Question: What do Keybank Tower in Cleveland, the Kettering Tower in Dayton, and One Seagate in Toledo have in common?
Answer: They are their respective city's tallest buildings, and they were built after their city's population peaked.
There is probably no mantra more ubiquitous in the Smart Growth movement than the one claiming we should revitalize our central cities and direct new growth into areas where the infrastructure already exists. But what if that infrastructure was never economically sustainable to begin with?
That's a question planners and economic development professionals need to begin pondering much more thoroughly. Consider the following facts as they relate to Ohio cities, perhaps the nation's most important cluster of industrial centers during the early and mid-twentieth century:
· 20 of Cleveland's 26 tallest buildings were constructed after the city's population peaked at 914,000 in 1950;
· 12 of Cincinnati's 20 tallest buildings were built after the city's population peaked at 503,998 in 1950;
· 13 of Dayton's 20 tallest buildings were built after the city's population peaked at 262,619 in 1960;
· 6 of Toledo's 16 tallest buildings, including the 32 floor Seagate One, were built after the city's population peaked at 383,062 in 1970.
Most of these modern office towers were built in the era of urban renewal, with significant subsidies from artificially cheap land, streamlined property acquisition through Eminent Domain, lengthy tax abatements and subsidized interest rates on urban renewal loans. Thus, the skyline of the modern downtown likely doesn't rest on a solid economic foundation. Rather, these projects may have been founded on a myth of the central city, and downtowns, in particular, as being the economic core of an urban region.
Arguably, the modern downtown and its dense surrounding neighborhoods were the product of three converging, but historically unique, four forces: innovation that allowed dramatic increases in vertical mobility (the elevator), unprecedented increases in wealth (the industrial revolution), low horizontal mobility (requiring walking to access jobs, goods, and services), and limited transit (primarily trolleys) that served wealthy neighborhoods and high volume corridors. Combined, these forces led to a highly centralized urban form with a very dense downtown core surrounded by dense, mixed use neighborhoods. As wealth and individual mobility increased, the raison d'etre for the traditional downtown dissipated.

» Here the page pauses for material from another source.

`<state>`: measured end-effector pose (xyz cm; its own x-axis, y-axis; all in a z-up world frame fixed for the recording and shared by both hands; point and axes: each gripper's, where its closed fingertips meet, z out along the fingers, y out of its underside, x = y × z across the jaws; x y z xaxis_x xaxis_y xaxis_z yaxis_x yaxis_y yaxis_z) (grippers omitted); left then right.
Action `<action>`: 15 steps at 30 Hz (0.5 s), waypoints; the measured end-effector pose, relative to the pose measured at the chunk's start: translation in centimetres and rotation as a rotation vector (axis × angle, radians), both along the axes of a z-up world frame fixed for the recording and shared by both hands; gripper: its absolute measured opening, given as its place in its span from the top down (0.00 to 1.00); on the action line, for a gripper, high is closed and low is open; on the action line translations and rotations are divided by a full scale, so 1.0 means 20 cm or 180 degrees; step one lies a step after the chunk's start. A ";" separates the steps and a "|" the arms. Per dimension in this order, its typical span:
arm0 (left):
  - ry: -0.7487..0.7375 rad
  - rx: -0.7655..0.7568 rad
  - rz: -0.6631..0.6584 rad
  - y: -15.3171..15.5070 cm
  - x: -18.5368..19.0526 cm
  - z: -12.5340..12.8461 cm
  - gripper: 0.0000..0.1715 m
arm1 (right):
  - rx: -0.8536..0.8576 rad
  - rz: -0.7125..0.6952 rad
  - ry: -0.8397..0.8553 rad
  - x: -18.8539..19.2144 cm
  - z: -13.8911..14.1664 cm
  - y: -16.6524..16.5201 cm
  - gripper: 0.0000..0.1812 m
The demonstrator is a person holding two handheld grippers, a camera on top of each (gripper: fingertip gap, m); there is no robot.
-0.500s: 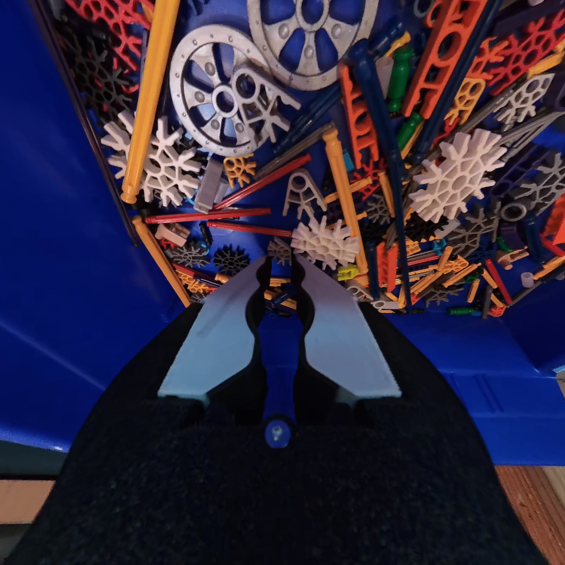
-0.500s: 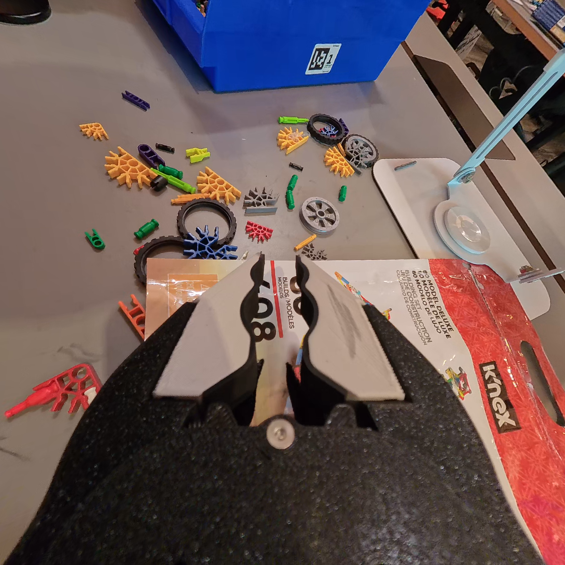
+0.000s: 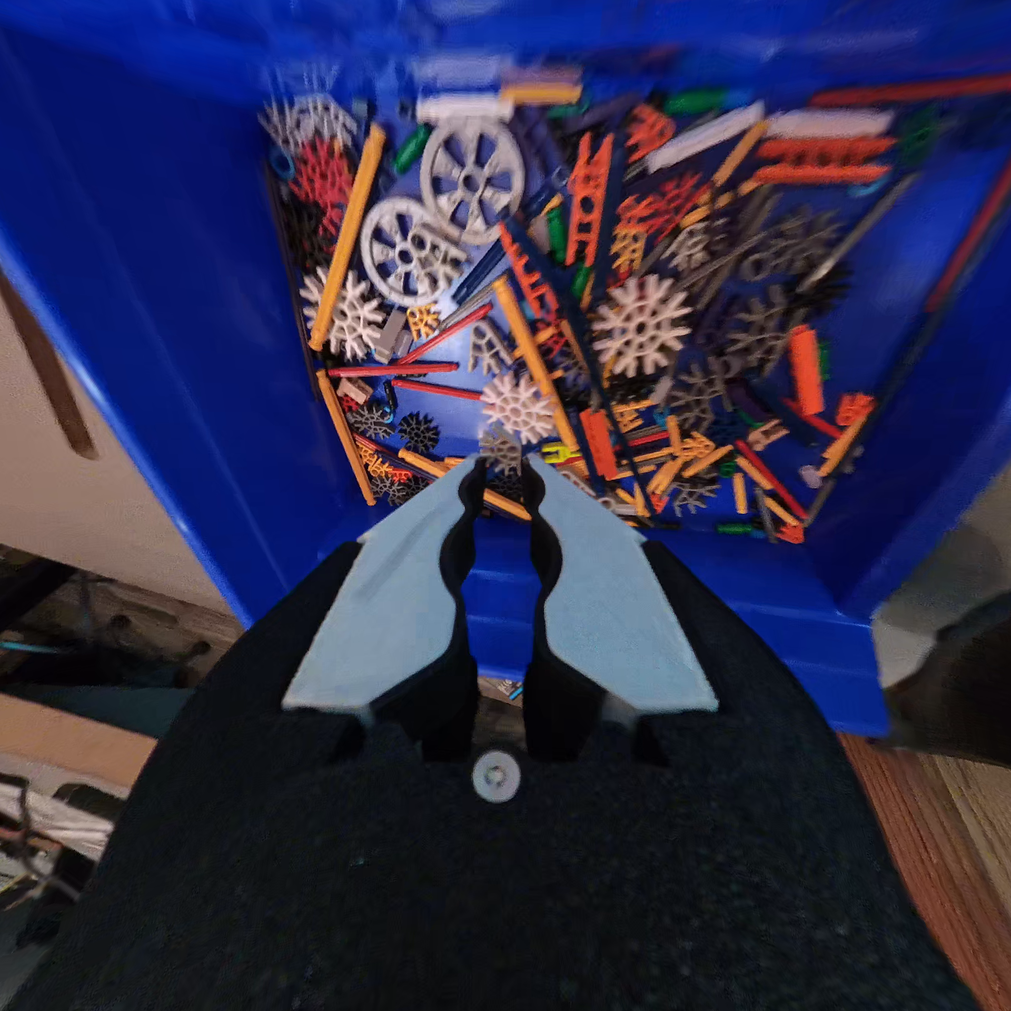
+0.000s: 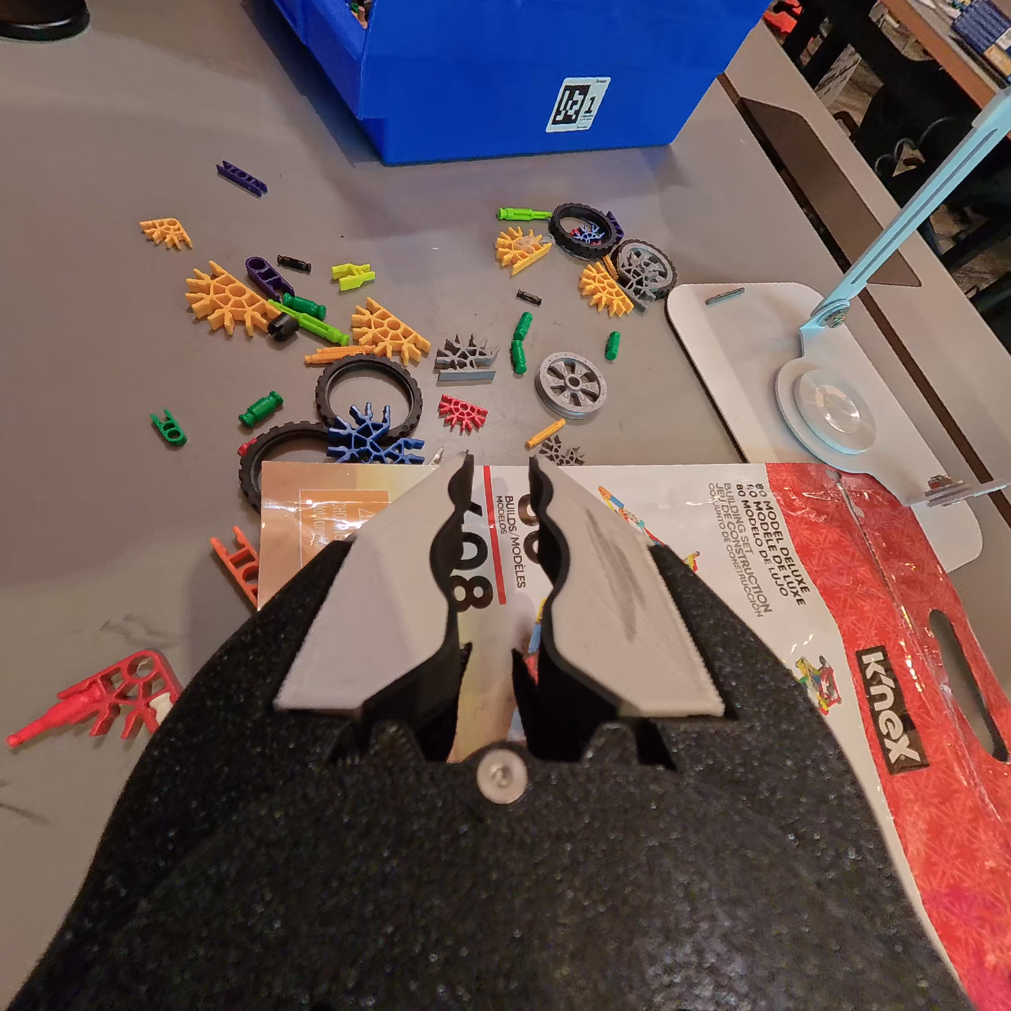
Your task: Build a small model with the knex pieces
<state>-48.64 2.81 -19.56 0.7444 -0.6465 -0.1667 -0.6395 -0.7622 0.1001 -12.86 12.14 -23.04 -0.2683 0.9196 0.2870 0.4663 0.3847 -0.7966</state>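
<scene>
Left gripper (image 3: 502,465), jaws slightly parted and holding nothing, hangs over the blue plastic bin (image 3: 180,350); a small grey snowflake connector (image 3: 499,449) lies just ahead of its tips. A grasp here needs wider jaws and a steady descent, since the view is blurred. Right gripper (image 4: 498,465), likewise parted and holding nothing, hovers over the glossy printed bag (image 4: 853,552) on the grey bench (image 4: 93,164).

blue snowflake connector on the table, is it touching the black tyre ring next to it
Touching. The right wrist view shows the blue snowflake connector lying across the lower rim of the black tyre ring, with no gap between them.
</scene>
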 end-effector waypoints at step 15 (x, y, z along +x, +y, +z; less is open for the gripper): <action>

Thus, the traditional notion of an urban core, lionized in urban economics textbooks through the "monocentric city," may be a myth. Outside of a few exceptions, such as New York (and possibly Chicago), most cities that have high levels of mobility tend to have a relatively flat density gradient. The density gradient of London, for example, is much more common than New York. (For more on this, see the gradients estimated by Alain Bertaud but scroll down to the bottom.) But even New York's downtown (lower and mid-town Manhattan), may best be characterized as a cluster of niche neighborhoods with unique historical roots that traditionally had little to do with modern ideas of how a downtown functions; Little Italy, SoHo, the Garment District, the Financial District, China Town, etc. each served an important specialized function at one time, and it wasn't as the single focus of the New York economy.
All this suggests that planners and urban development policy analysts shouldn't put too much stock in existing infrastructure as an indicator of what is sustainable over the long run. Our eyes may perceive the architecture of space accurately, but not the underlying economics that ultimately determine the long-term economic sustainability of place.